Very cool! i built my own 4 x 12 using mesa cab mesaurements and Warehouse speakers' v30's clone.

here's mine












Never saw on the net how to make an angled 4 x 12. It's all about straight 4 x 12.


----------



## eddiewarlock (Apr 29, 2012)

Very cool! i built my own 4 x 12 using mesa cab mesaurements and Warehouse speakers' v30's clone.

here's mine












Never saw on the net how to make an angled 4 x 12. It's all about straight 4 x 12.


----------



## asilayamazing (May 1, 2012)

UPDATE 3!!!! 


WINNING!!!


so i got the edges wrapped, the back removable panel wrapped and the holes
drilled. was such a pain to get on. the seal between the cab an panel was
SO tight, but that should be good for a nice seal, as i only bought piping
for the front of the cab. the CORNERS are on(thanks to "Sevenstringer")
i used peavey square corners on the front an a bit different but still square on the back, 
ill be tolexing my head to match and corners.


PICS!!









the back panel with the screws out cause im mounting the baffle tommorow.










nice angle pic. 










so i still need to put the recessed handle on the right side, AND ill be putting a combo style handle for the top, so i can carry it however.
also i need to get 2" legs like my amp head, and hopefully wednesday
MAYBE thursday ill be getting the white grill cloth and black piping for the front and my eminence speakers and a multi ohms recessed "plug and play" jackplate. THIS CAB IS GONNA BE LEGIT!!!

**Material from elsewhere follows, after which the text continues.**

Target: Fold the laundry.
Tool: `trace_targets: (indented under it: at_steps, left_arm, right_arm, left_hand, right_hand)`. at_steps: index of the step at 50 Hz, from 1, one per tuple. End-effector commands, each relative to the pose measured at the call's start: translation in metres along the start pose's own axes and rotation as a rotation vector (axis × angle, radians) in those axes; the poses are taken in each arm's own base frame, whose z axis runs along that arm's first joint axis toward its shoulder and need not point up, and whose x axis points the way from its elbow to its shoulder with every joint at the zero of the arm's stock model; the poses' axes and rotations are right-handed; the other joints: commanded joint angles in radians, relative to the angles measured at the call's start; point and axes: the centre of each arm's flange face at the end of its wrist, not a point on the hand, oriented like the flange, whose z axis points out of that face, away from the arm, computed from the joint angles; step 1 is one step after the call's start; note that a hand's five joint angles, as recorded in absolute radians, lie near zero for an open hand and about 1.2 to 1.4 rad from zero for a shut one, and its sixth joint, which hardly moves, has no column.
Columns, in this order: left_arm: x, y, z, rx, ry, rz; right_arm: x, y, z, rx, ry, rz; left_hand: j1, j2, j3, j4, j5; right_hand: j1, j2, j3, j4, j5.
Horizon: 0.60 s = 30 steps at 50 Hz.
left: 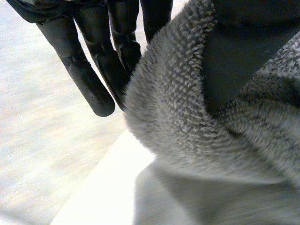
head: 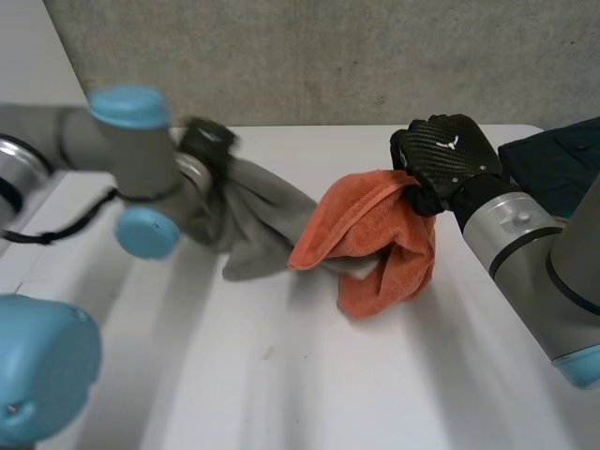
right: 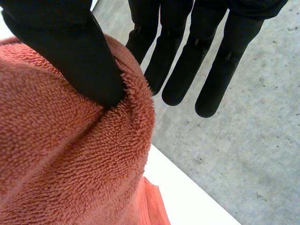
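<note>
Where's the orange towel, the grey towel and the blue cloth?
orange towel (head: 375, 234), head view, hanging middle
grey towel (head: 267, 211), head view, hanging middle
blue cloth (head: 548, 155), head view, top surface

The left arm (head: 94, 141) is a grey tube with rounded light-blue caps. The right arm (head: 525, 248) is silver-grey, with a light-blue cap low on it. The right hand (head: 448, 155) is black, its back a carbon-weave shell with a small white mark. The left hand (left: 117, 28) is black too, its fingers (left: 89, 79) smooth, glossy and round-tipped.
</note>
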Motion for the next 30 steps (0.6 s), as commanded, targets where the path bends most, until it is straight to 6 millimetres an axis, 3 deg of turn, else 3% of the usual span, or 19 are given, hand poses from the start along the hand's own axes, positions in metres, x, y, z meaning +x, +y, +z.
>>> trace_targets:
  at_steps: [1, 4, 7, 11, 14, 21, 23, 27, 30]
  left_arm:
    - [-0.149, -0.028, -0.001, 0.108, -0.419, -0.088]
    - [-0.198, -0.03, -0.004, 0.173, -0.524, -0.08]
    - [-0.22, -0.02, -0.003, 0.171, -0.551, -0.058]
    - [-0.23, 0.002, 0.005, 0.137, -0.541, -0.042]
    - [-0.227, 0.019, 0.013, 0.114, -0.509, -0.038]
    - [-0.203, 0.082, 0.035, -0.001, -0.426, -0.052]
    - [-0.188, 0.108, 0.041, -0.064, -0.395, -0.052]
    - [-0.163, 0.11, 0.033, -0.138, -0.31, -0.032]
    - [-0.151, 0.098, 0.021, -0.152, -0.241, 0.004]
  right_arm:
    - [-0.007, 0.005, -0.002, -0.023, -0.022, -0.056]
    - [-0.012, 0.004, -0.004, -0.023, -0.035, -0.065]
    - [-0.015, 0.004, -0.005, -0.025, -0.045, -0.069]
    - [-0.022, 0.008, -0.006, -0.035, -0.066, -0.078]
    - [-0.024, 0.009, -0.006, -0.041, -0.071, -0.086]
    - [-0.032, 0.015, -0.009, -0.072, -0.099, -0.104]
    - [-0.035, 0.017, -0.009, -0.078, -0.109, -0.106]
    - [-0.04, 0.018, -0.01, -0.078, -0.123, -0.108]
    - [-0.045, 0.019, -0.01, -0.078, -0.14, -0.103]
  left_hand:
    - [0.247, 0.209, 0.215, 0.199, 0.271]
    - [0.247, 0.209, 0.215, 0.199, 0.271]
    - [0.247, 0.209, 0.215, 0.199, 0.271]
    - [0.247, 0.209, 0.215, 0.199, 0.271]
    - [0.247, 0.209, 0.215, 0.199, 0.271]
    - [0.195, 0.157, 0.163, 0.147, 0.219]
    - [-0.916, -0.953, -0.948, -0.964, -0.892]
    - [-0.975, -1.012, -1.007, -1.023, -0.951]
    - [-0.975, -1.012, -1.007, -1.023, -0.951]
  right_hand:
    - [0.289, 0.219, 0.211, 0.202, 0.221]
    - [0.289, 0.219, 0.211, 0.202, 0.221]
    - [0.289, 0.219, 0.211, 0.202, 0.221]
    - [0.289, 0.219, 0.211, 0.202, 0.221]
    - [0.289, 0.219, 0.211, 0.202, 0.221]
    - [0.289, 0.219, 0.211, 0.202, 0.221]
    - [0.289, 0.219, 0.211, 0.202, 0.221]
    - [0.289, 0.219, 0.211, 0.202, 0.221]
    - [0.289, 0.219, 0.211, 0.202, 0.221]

ALSO i need to repaint the front corners, and i think i may turn it upside down so the seam on the front would be towards the top out of sight, but im not sure yet.... opinions? can u see the inside seam?


----------



## Fiction (May 1, 2012)

This is awesome! I should do this seeing as Cabs or extremely expensive in Aus. Thanks for the pics.


----------



## asilayamazing (May 1, 2012)

Fiction said:


> This is awesome! I should do this seeing as Cabs or extremely expensive in Aus. Thanks for the pics.


i think when all is said and done it will about 300$ USD but i overbought some things and i bought tools and stuff extra handles, i really only need the one on top but it think a recessed will look nice and may come in handy in tight spots.

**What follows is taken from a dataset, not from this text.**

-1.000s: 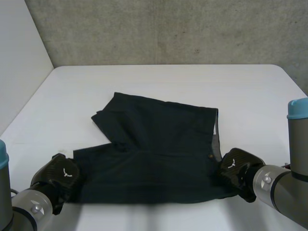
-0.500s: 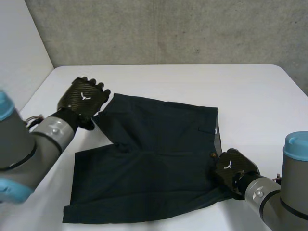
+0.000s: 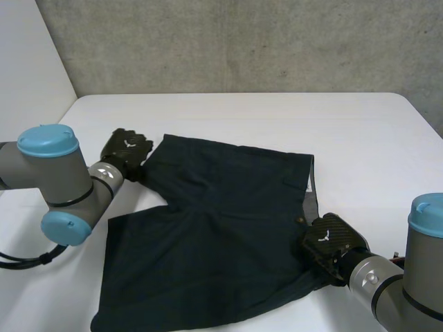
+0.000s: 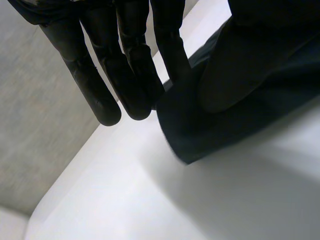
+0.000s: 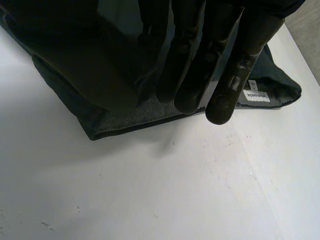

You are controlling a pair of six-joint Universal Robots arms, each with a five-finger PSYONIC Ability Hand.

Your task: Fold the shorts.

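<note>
with straight fingers the left hand (image 3: pixel 127 151) pinches a leg corner of the shorts (image 3: pixel 221 228), the right hand (image 3: pixel 331 242) the waist.

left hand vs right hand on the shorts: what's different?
Left hand holds the hem corner of the far leg of the shorts; right hand holds the waistband near its near end. Left hand is out toward the far left of the table; right hand sits close to its near edge. Both pinch cloth between fingers and thumb.
</note>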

BUT i could probably get away with about 200-250 with same look eminence and such, but considering its a mesa clone im still saving like 300-400$


----------



## asilayamazing (May 5, 2012)

update---> DONE 
so i had some snags the 1-2 bracing i forgot the speakers wouldnt fit, 
i was originally gonna have 1x2 on the back for panel then turn skinny-side to mount the speaker too but got cut wrong at home depot had to shave some off for the middle of the speakers, also the baffle board was too big with the cloth and ripped the vinyl, cus i monkey handed it in, so i re-did all vinyl make everything fit better made one seam on the side with the one recessed handle, all done top handle corners recessed side handle, 2 eminence legends white grill cloth black piping recessed jack plate and feet.


enough of that ....

HERE YOU GO


















































all in all it took about 3 weeks, would have been faster if i had everything planned better/ on hand.


----------



## Fiction (May 6, 2012)

This is awesome, if you were to able to put a detailed tutorial together and post it in the workplace section I would be forever grateful.


----------



## JStraitiff (May 6, 2012)

Looks good dude. Now how does it sound?


----------



## asilayamazing (May 6, 2012)

Fiction said:


> This is awesome, if you were to able to put a detailed tutorial together and post it in the workplace section I would be forever grateful.


will do ill post as many details as i can sources for materials etc.



JStraitiff said:


> Looks good dude. Now how does it sound?


 sounds really good i plan on taking it to the music shop and comparing against the actual mesa version sometime.
its definatelly better than anything ive owned, and it seems to smooth out my peavey a bit and take away some of the hiss. it definately brings out the nuances of my amp/guitar/eq/etc... i notice a lot of small details i couldnt hear before.


----------



## theo (May 6, 2012)

This looks really tidy, you could sell these.


----------



## Stompmeister (May 6, 2012)

Fiction said:


> This is awesome! I should do this seeing as Cabs or extremely expensive in Aus. Thanks for the pics.



Where abouts in Aus are ya? An EVERYTHING is freakin expensive in Aus. Quite ridiculous actually!

And amazing work on that cab Asilayamazing!!


----------



## asilayamazing (May 6, 2012)

theo said:


> This looks really tidy, you could sell these.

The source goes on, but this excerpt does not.